Accreditation and safety
Despite its facility limitations, Fulton State is accredited by the Joint Commission on Accreditation of Healthcare Organizations, a national nonprofit that evaluates hospitals on safety and quality of care.
Martin-Forman says that while hospital buildings are old, the treatment methods are not. Psychiatric treatment methods evolve quickly, just as building standards do.
Hospital psychiatrists stay up-to-date and follow national practice guidelines — laid out by the American Psychiatric Association — for assessing and treating psychiatric disorders. In the hospital's three-year accreditation review in 2012, the Joint Commission deemed Fulton’s treatments effective and safe.
Sometimes, however, the hospital’s old design can make modern treatment methods hard to employ. Restraining and secluding irate patients is rarely a best practice today, but the preferred alternative — a manual hold where patient aides stand on either side of an angry patient for as long as it takes to calm him down — can be nearly impossible in Biggs’ narrow hallways, which are scarcely wider than the average man’s wingspan.
“We try to do nationally known treatment in a facility that really doesn’t accommodate that,” said hospital director Russell DeTrempe.
Martin-Forman says her facility has a breaking point, but she’s not sure what that is.
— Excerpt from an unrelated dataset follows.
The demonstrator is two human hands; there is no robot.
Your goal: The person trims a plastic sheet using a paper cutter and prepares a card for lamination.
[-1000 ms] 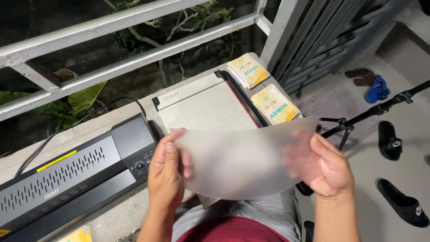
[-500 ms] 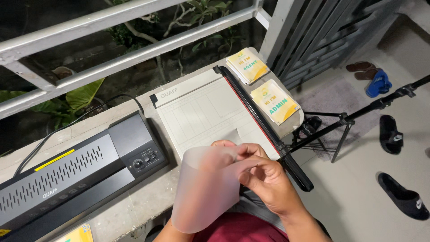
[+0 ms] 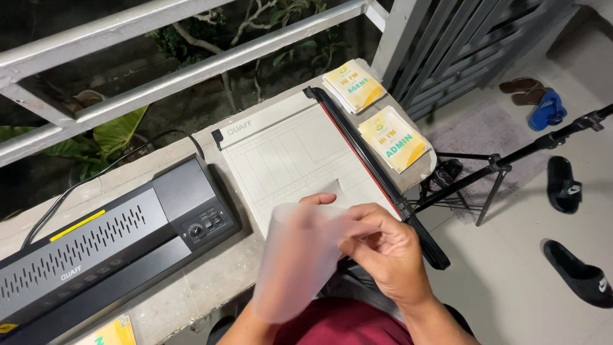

Despite its ailing facilities, the hospital has maintained accreditation since 1984. The dietary center is subject to regular inspections, just like any public restaurant. No one is sure how much longer those approvals will last.
To Martin-Forman, this is the year the legislature needs to take action on the hospital. Reports say the hospital could be finished by late 2016 if construction workers break ground next year.
“We’re at the end of what we can do with what we have,” Martin-Forman said. “We’re putting it together with bubblegum and baling wire.”